> [Exercise brief]: Reproduce all the material verbatim, down to the last line.

-- Opening Marker --

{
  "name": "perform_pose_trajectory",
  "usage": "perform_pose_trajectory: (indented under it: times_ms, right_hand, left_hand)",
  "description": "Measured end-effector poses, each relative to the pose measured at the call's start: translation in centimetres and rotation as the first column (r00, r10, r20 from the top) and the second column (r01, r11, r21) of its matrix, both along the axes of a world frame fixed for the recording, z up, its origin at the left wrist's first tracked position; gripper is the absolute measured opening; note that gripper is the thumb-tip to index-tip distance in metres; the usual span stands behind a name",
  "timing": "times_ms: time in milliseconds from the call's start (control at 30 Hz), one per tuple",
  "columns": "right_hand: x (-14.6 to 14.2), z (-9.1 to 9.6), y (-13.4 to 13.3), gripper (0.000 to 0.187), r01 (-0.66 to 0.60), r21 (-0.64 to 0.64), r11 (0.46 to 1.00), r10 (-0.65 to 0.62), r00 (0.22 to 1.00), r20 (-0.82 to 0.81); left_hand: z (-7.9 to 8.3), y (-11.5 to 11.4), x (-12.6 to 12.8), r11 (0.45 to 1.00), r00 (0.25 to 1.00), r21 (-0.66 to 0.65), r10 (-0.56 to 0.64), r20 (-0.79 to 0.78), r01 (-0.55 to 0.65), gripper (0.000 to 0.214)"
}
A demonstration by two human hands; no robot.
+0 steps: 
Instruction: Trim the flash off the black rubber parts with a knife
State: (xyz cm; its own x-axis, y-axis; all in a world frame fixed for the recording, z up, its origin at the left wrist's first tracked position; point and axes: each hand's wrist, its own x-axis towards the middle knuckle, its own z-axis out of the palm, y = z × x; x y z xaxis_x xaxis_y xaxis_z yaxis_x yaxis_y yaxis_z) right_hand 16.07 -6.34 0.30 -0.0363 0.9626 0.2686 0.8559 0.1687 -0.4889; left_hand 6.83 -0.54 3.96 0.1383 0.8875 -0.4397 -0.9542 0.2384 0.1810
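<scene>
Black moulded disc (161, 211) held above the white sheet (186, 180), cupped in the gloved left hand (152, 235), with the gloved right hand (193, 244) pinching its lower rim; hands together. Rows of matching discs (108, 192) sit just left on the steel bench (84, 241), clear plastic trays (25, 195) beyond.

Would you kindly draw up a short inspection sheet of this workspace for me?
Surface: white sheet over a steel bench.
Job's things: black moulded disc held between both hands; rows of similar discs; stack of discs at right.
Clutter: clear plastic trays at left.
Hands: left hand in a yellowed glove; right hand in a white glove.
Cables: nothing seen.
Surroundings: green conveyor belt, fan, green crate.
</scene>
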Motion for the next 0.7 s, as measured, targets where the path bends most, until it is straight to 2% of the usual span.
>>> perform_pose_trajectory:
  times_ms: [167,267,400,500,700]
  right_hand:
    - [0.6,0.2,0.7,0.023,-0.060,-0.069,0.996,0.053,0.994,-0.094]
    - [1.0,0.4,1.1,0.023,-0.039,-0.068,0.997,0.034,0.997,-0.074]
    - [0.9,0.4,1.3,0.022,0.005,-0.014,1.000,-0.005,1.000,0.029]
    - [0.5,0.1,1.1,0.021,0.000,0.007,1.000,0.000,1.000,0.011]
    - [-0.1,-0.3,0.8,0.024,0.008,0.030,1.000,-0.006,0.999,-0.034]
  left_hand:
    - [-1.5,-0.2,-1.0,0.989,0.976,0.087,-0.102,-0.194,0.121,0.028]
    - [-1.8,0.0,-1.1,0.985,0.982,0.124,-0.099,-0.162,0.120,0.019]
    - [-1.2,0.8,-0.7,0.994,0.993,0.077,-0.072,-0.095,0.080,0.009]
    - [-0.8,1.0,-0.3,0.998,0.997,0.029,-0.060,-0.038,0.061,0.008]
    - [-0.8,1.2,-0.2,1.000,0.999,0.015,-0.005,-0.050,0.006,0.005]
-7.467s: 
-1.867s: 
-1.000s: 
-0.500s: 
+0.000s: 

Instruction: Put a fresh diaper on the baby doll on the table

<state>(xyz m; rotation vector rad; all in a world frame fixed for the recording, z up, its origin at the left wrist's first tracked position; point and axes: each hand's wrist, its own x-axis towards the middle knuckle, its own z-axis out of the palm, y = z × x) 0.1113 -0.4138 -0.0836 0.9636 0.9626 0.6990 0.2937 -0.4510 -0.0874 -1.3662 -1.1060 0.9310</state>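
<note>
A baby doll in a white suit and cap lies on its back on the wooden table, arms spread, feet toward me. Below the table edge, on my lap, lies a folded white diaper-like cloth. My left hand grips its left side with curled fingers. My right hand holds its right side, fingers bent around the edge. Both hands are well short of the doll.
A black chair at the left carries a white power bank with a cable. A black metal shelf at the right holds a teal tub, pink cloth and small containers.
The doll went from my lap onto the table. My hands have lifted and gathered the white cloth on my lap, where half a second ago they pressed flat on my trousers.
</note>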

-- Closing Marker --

> [The answer]:
{
  "name": "perform_pose_trajectory",
  "usage": "perform_pose_trajectory: (indented under it: times_ms, right_hand, left_hand)",
  "description": "Measured end-effector poses, each relative to the pose measured at the call's start: translation in centimetres and rotation as the first column (r00, r10, r20 from the top) and the second column (r01, r11, r21) of its matrix, both along the axes of a world frame fixed for the recording, z up, its origin at the left wrist's first tracked position; gripper is the absolute measured opening; note that gripper is the thumb-tip to index-tip distance in metres; the usual span stands behind a name",
  "timing": "times_ms: time in milliseconds from the call's start (control at 30 Hz), one per tuple",
  "columns": "right_hand: x (-14.6 to 14.2), z (-9.1 to 9.6), y (-13.4 to 13.3), gripper (0.000 to 0.187), r01 (-0.66 to 0.60), r21 (-0.64 to 0.64), r11 (0.46 to 1.00), r10 (-0.65 to 0.62), r00 (0.22 to 1.00), r20 (-0.82 to 0.81); left_hand: z (-7.9 to 8.3), y (-11.5 to 11.4), x (-12.6 to 12.8), r11 (0.45 to 1.00), r00 (0.25 to 1.00), r21 (-0.66 to 0.65), r10 (-0.56 to 0.64), r20 (-0.79 to 0.78), r01 (-0.55 to 0.65), gripper (0.000 to 0.214)"
}
A demonstration by two human hands; no robot.
+0 steps: 
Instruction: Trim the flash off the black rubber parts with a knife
State: (xyz cm; its own x-axis, y-axis; all in a world frame fixed for the recording, z up, its origin at the left wrist's first tracked position; point and axes: each hand's wrist, its own x-axis towards the middle knuckle, its own z-axis out of the palm, y = z × x; x y z xaxis_x xaxis_y xaxis_z yaxis_x yaxis_y yaxis_z) right_hand 16.07 -6.34 0.30 -0.0363 0.9626 0.2686 0.8559 0.1687 -0.4889; left_hand 6.83 -0.54 3.96 0.1383 0.8875 -0.4397 -0.9542 0.2384 0.1810
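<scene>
Black moulded disc (161, 211) held above the white sheet (186, 180), cupped in the gloved left hand (152, 235), with the gloved right hand (193, 244) pinching its lower rim; hands together. Rows of matching discs (108, 192) sit just left on the steel bench (84, 241), clear plastic trays (25, 195) beyond.

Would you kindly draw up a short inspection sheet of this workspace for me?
Surface: white sheet over a steel bench.
Job's things: black moulded disc held between both hands; rows of similar discs; stack of discs at right.
Clutter: clear plastic trays at left.
Hands: left hand in a yellowed glove; right hand in a white glove.
Cables: nothing seen.
Surroundings: green conveyor belt, fan, green crate.
</scene>
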Motion for the next 0.7 s, as measured, targets where the path bends most, until it is straight to 2% of the usual span.
>>> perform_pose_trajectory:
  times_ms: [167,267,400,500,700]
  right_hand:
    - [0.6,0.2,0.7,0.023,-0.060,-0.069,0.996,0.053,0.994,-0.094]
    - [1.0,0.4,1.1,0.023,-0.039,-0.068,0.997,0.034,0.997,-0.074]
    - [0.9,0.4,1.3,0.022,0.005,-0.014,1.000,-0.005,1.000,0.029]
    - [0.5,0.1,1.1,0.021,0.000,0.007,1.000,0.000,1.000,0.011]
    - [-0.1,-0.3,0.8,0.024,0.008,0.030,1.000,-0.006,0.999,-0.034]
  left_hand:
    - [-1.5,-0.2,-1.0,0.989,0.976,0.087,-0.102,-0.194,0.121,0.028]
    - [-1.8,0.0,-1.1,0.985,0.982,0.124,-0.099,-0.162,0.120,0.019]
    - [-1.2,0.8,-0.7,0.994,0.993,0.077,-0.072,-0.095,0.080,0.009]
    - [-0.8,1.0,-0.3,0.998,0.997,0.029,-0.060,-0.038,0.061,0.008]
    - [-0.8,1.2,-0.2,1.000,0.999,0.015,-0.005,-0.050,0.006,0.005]
-7.467s: 
-1.867s: 
-1.000s: 
-0.500s: 
+0.000s: 

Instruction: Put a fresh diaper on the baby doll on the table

<state>(xyz m; rotation vector rad; all in a world frame fixed for the recording, z up, its origin at the left wrist's first tracked position; point and axes: each hand's wrist, its own x-axis towards the middle knuckle, its own z-axis out of the palm, y = z × x) 0.1113 -0.4138 -0.0836 0.9636 0.9626 0.6990 0.2937 -0.4510 -0.0874 -1.3662 -1.1060 0.9310</state>
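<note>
A baby doll in a white suit and cap lies on its back on the wooden table, arms spread, feet toward me. Below the table edge, on my lap, lies a folded white diaper-like cloth. My left hand grips its left side with curled fingers. My right hand holds its right side, fingers bent around the edge. Both hands are well short of the doll.
A black chair at the left carries a white power bank with a cable. A black metal shelf at the right holds a teal tub, pink cloth and small containers.
The doll went from my lap onto the table. My hands have lifted and gathered the white cloth on my lap, where half a second ago they pressed flat on my trousers.
</note>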

This answer leaves nothing further to address.